第132回日商簿記検定2級・仕訳類題2(未着品販売)

仕訳問題(類題)

 かねて真田商店から購入していた船荷証券 ¥ 700,000 を山縣商店へ ¥ 900,000 で売り渡し、代金は当店を受取人とする自己受為替手形を振り出し、同店の引受けを得た。なお、これにともなう売上原価は仕入勘定へ振り替える。

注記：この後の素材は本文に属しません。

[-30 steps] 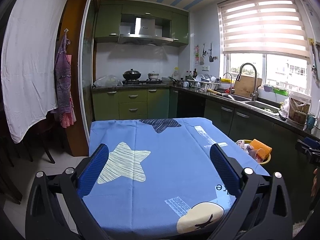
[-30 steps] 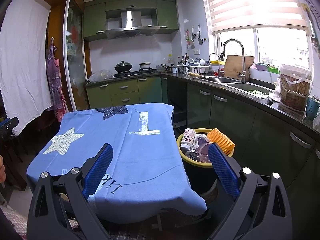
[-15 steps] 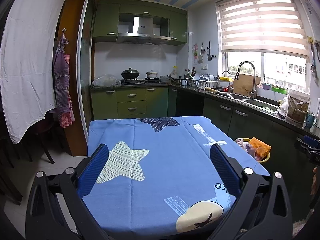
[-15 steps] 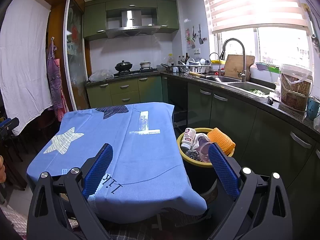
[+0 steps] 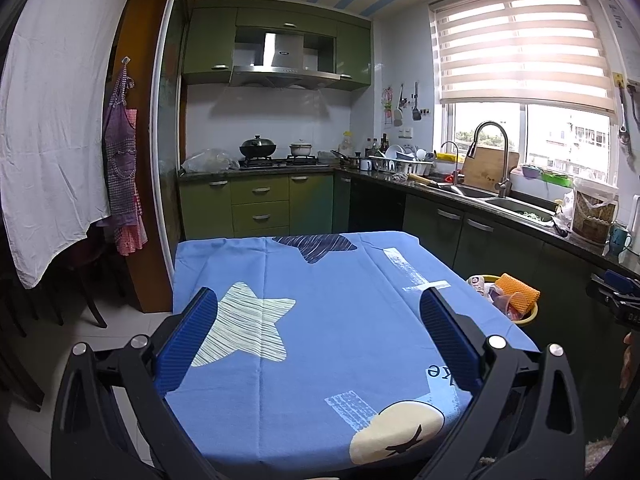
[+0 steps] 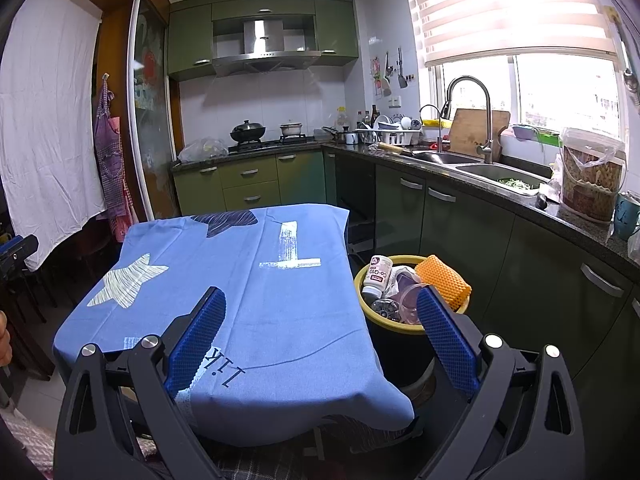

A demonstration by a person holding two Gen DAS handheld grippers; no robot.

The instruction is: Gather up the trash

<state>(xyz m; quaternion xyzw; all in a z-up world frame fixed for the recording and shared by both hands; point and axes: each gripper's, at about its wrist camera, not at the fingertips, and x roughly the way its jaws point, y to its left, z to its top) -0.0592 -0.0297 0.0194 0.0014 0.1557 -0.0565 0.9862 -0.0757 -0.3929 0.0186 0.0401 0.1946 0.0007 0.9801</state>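
Almost nothing has shifted over the last second. At lower centre of the left view, the left tool (image 5: pixel 318 336) still hangs released and empty over the bare blue bench (image 5: pixel 340 280). The right tool (image 6: pixel 320 328) is likewise released. The trash sits in the yellow-rimmed bin (image 6: pixel 408 326), centre right, so collection looks finished.

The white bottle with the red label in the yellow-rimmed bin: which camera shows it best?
The right wrist view: the white bottle with the red label leans at the rim of the yellow-rimmed bin, label readable. The left wrist view shows only its top behind the blue tablecloth.
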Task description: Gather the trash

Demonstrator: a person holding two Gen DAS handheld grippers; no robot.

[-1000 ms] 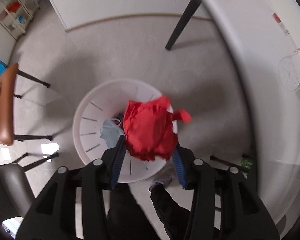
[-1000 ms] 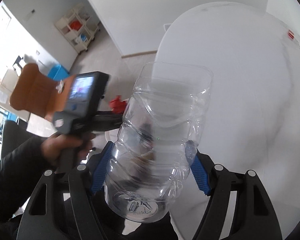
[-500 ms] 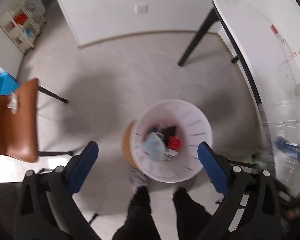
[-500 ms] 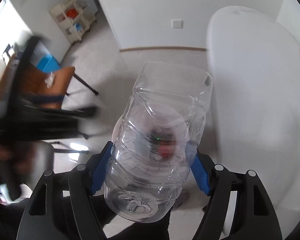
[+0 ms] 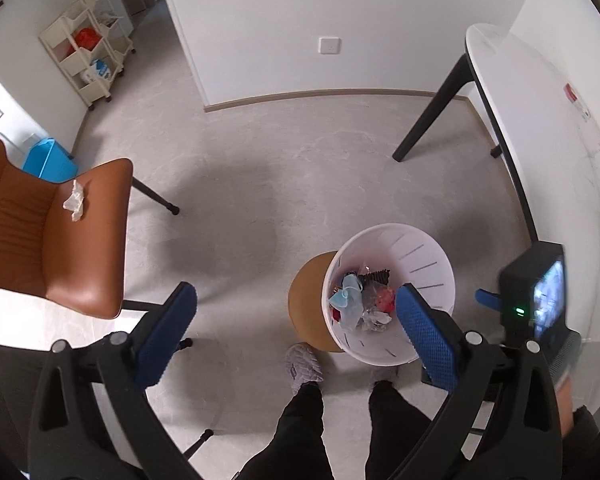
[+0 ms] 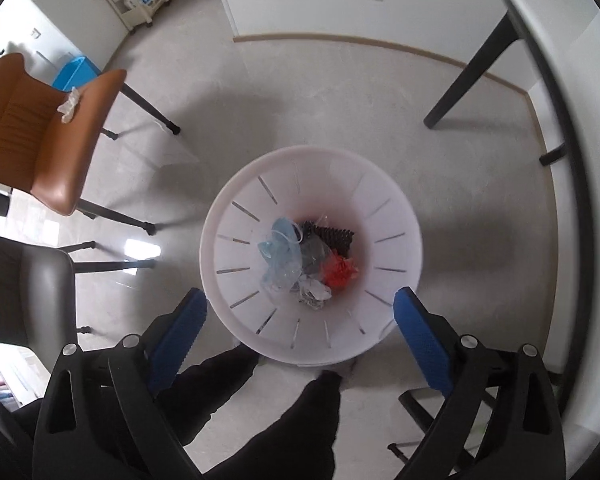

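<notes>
Both tools stand empty: the left gripper [image 5: 296, 312] has its blue pads spread wide with nothing between them, and the right gripper [image 6: 300, 320] is likewise parted, hanging directly above the white bin [image 6: 236, 200]. The bin sits on the floor in front of the person's feet and already holds a small heap — a pale blue mask [image 6: 280, 256], a red scrap [image 6: 340, 272], some clear crumpled plastic and a dark item. One piece of trash remains visible outside it: a crumpled white tissue [image 5: 74, 201] lying on the seat of the brown chair [image 5: 52, 248]. From the left wrist view the tissue lies up and to the left of the tool, with the bin off to the right; from the right wrist view the chair and tissue [image 6: 69, 105] sit far to the left, well apart from the bin. Judgement: the left gripper is the nearer one and should take it. The tissue's long axis runs roughly front to back along the seat, so the pads would best close across its narrow width. The white table [image 5: 548, 128] stands to the right.
</notes>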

勘定科目は、次の中から最も適当と思われるものを選びなさい。
現金 当座預金 受取手形 売掛金
未着品 積送品 未収入金 支払手形
買掛金 前受金 売上 仕入

解答仕訳

借方科目 金額 貸方科目 金額
受取手形
仕入
900,000
700,000
売上
未着品
900,000
700,000

解説

 特殊商品売買の未着品販売に関する問題です。この問題は【為替手形に関する取引】【売上原価の振り替えに関する取引】の2つに分けて考えると分かりやすいです。

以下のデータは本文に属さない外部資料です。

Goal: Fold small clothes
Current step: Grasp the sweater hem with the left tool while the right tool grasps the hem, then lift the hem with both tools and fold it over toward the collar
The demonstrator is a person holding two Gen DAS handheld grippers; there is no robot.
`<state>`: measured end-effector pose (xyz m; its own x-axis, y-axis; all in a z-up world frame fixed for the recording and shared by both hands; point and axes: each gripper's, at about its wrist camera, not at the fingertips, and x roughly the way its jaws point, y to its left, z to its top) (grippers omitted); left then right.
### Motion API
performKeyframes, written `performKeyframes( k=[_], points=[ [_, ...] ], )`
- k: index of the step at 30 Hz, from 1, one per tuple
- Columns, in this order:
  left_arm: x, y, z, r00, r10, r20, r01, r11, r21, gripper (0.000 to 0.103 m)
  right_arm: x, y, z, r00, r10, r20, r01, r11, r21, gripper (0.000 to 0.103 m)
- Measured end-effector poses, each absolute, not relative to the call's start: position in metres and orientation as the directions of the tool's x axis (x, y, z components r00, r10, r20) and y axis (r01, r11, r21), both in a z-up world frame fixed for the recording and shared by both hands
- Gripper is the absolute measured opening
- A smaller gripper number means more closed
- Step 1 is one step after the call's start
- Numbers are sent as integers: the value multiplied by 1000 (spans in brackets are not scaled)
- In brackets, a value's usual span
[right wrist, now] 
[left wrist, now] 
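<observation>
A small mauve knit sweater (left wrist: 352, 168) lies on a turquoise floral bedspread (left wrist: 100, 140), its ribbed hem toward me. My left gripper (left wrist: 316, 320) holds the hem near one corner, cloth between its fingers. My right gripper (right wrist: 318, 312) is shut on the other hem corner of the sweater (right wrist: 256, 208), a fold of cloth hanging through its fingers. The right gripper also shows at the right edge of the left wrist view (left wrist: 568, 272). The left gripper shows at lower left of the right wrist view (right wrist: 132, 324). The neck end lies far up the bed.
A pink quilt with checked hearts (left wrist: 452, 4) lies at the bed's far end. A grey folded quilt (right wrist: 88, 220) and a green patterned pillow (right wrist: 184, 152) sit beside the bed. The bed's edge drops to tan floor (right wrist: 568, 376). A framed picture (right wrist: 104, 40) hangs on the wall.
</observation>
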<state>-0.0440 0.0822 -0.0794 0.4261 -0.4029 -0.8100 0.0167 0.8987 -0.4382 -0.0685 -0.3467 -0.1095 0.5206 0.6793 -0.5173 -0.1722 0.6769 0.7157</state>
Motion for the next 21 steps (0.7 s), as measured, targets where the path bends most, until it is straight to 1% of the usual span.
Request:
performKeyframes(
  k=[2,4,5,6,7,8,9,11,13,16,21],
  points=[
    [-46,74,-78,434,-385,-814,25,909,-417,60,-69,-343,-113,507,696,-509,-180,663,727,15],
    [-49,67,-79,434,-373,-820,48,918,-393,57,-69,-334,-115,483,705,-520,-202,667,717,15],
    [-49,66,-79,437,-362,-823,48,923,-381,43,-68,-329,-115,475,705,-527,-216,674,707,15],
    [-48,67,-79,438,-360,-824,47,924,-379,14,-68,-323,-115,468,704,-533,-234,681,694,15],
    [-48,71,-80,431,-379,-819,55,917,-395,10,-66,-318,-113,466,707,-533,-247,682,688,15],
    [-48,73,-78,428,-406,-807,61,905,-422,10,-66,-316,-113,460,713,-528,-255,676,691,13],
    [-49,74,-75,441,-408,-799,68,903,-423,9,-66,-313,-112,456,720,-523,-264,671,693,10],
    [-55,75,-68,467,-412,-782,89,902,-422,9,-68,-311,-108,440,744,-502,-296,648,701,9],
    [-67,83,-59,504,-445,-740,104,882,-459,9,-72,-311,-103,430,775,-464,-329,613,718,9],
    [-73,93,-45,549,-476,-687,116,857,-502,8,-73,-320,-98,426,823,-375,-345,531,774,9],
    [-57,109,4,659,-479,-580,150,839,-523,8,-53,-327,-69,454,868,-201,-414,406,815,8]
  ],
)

 未着品販売とは、商品が到着する前に貨物代表証券(貨物引換証)を、券の状態のまま転売する取引なので、未着品を売り上げた場合は通常の売上と区別するために未着品売上勘定を使いますが、本問のように問題文で列挙されている勘定科目に未着品売上勘定がない場合は売上勘定で処理します。

為替手形に関する取引

 問題文に「代金は当店を受取人とする自己受為替手形を振り出し、同店の引受けを得た」という一文がありますが、自己受為替手形は、振出人と指図人が同一人物となる点に注意してください。本問の場合、山縣商店が名宛人(支払人)で、当店が振出人かつ指図人(受取人)です。

解答①
(借)受取手形 900,000
 (貸)売上 900,000

売上原価の振り替えに関する取引

 次に、問題文の「これにともなう売上原価は仕入勘定へ振り替える」という一文から、いわゆるその都度法を採用していることが分かるので、売上原価(700,000円)を未着品勘定から仕入勘定に振り替える仕訳を切ります。

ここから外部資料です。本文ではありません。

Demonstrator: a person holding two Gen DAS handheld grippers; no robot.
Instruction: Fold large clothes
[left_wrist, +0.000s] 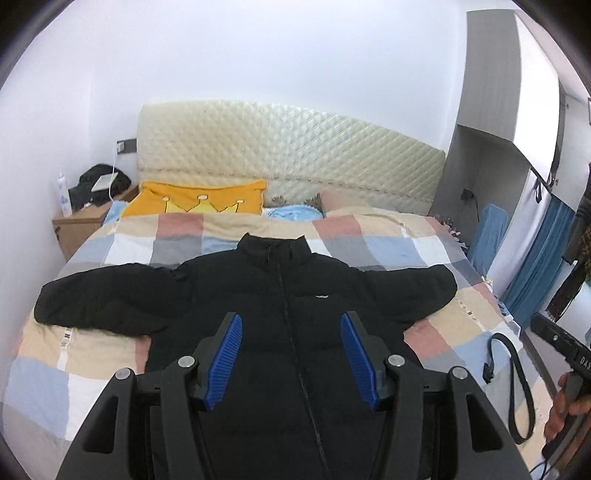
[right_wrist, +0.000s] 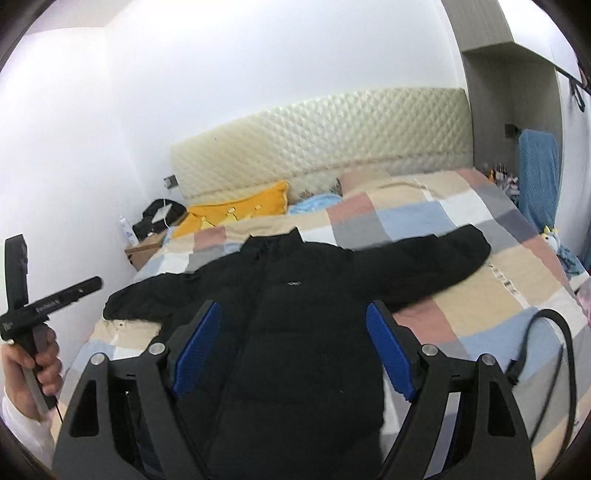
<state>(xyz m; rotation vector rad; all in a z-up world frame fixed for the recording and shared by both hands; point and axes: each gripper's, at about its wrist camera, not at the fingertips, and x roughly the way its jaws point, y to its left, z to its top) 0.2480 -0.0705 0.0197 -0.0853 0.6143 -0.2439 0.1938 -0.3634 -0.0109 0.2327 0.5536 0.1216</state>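
Your left claw (left_wrist: 291, 358) empty, jaws parted, your right claw (right_wrist: 295, 347) empty, jaws wide apart, both above the jacket (left_wrist: 258, 295), jacket flat on the bed (left_wrist: 369, 236), sleeves spread.

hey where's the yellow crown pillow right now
In the left wrist view, the yellow crown pillow leans against the quilted headboard at the bed's far left, beyond the black jacket and beside the wooden nightstand.
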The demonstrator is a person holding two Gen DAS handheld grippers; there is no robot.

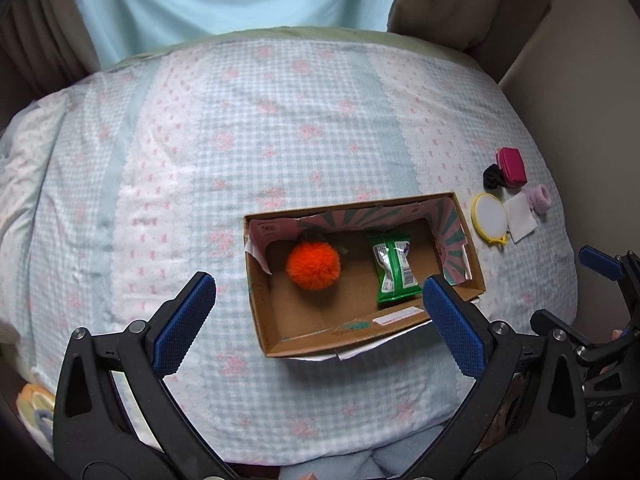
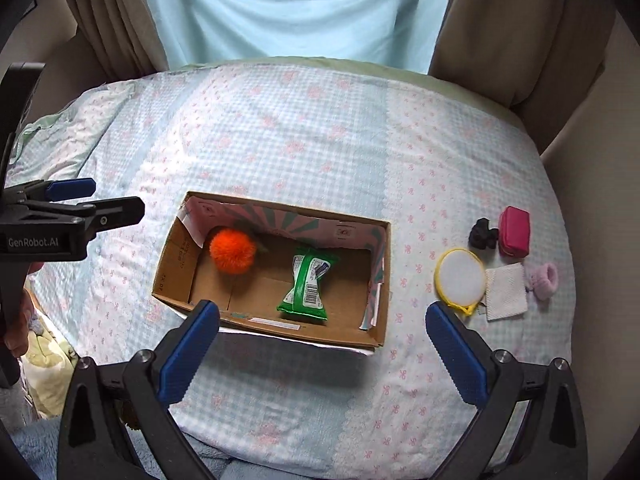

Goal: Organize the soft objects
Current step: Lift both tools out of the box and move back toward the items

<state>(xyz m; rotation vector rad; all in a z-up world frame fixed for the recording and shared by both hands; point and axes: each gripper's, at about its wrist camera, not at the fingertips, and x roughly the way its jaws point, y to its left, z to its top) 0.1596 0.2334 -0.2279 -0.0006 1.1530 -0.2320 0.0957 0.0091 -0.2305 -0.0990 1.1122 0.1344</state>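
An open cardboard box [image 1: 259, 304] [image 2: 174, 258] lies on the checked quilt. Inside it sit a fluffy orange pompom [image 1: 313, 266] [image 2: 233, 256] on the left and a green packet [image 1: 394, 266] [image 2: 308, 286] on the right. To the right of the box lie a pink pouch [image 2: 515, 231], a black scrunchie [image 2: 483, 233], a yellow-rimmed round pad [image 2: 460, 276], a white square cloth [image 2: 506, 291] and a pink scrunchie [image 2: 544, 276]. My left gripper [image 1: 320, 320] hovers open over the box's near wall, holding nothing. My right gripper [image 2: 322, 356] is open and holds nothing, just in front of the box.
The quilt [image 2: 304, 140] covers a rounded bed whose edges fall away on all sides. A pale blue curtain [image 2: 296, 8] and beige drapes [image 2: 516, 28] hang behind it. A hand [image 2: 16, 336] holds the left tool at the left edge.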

 なお、仮に期末に一括して仕入勘定に振り替える方法(期末一括法)を採用していた場合には、決算整理のときに当該仕訳を切ります。あわせて押さえておいてください。

解答②
(借)仕入 700,000
 (貸)未着品 700,000

 以上、①②の仕訳をまとめると解答の仕訳になります。特殊商品売買の未着品販売に関する問題は、第104回の問1第108回の問1第118回の問3第123回の問3でも出題されています。